We're currently working with a Sydney company on their rebrand, and thought I'd share a part of the process here.
This highlights a small component of the whole project, but demonstrates how were often battling against convenience in an effort to keep the rebrand as low-impact as possible.
This is from the physical assets stage which covers items we need to either find ready-made, or have custom-made, and have the new brand identity applied.
(There's more to it, but this is the basic gist).
For each item, we generally start at the top of the list and move down - local first, then ethical, then recycled - but it’s not always that linear. As we search, one supplier might start to stand out as a preferred option. Sometimes all the boxes can’t be ticked, so then it becomes a discussion of which compromises we’re prepared to make. Sometimes the company has terrible customer service, and that’s a factor too.
But the first challenge this presents, is that we rely on suppliers to actually know whether they tick any items on the bullet list above - not all do.
In the past couple weeks, the physical items we’ve been sourcing suppliers for have been signage, printed stationary, decals, vehicle wraps, uniforms, staff apparel, and staff laptop bags.
We're right in the middle of sourcing a supplier for these. We have some vetted suppliers we've used before who aren't suitable for this particular project (for quantity reasons mentioned below), so we're also researching new suppliers. Following is where all this stands as of today.
There are Australian-based ethical suppliers who use fair trade, organic materials for their garments, and the list in Australia is growing steadily which is awesome.

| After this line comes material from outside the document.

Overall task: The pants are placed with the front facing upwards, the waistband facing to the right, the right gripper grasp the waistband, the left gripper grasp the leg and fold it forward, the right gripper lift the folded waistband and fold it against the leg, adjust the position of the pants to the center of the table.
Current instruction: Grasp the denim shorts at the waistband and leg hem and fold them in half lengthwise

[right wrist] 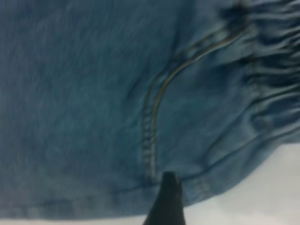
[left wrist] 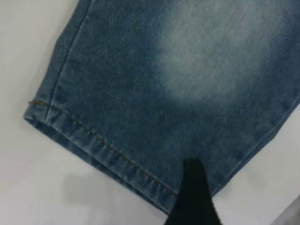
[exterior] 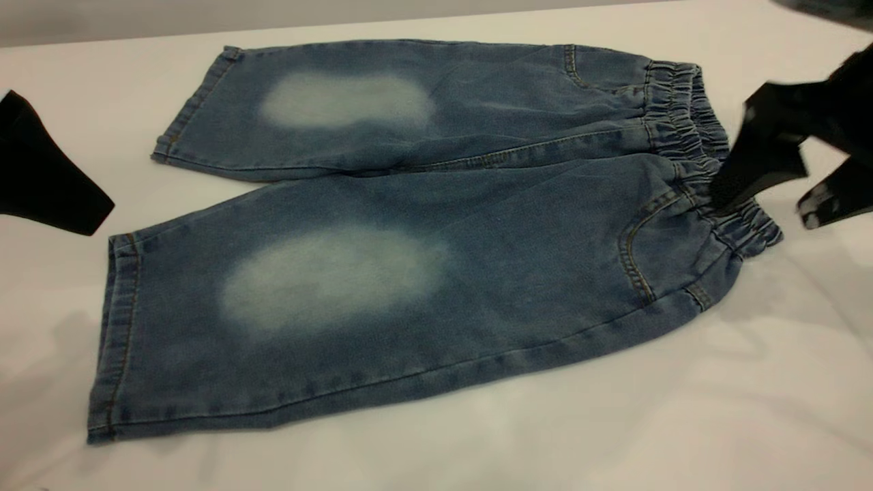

We also need embroidery, which many of these suppliers also do locally. However, some send garments overseas for embroidery work which increases the footprint of each garment significantly, but also brings into question the conditions their overseas workers might be subject to - some have great transparency around this, others don’t.
Unfortunately for us, there are also minimum order numbers which are far too high for this project (depending on the supplier there are often a few hundred minimum, but we only need 30).
If we can't find one supplier who can do it all for the quantity we need, the next best option is to split the project - find garments that tick as many boxes as possible, then go to another supplier to do the embroidery. Smaller embroiderers are capable of doing smaller quantities, and while Googling brings up some results, just asking around reveals many more local options - and we might have a few wins there.
The garments are able to be sourced online or locally at retail prices, or some also provide wholesale - again this comes with minimum quantities, but when you’re only purchasing garments with no customisation, there’s often the possibility to negotiate some flexibility on the quantity. Possibly another win.
For suppliers we’ve used before, the vetting process is quicker. For anyone new to us, there’s due diligence we run to ensure they can answer at least some questions about how and where their garments are made, what they’re made of, and how they ship them (shipping is a whole other rabbit-hole which I've barely touched).
Our suppliers haven’t been settled on yet, but this gives a small glimpse into just how “inconvenient” this can be!
It’d be easy to go to any faceless online store and pay $3-$6 for a fully customised printed shirt, shipped to our door, but we’d know almost nothing about how that product comes into existence.
There are many reasons I don't like this form of convenience, and I'm not alone - I know I'm not alone because people like our client here have hired us to help them not do it.
But as Sally Irwin from The Freedom Hub has said it most movingly: “You can almost bet the low cost of a product has been paid by another human being abused.”
Just one of the reasons we think it’s worth spending the time to find alternatives.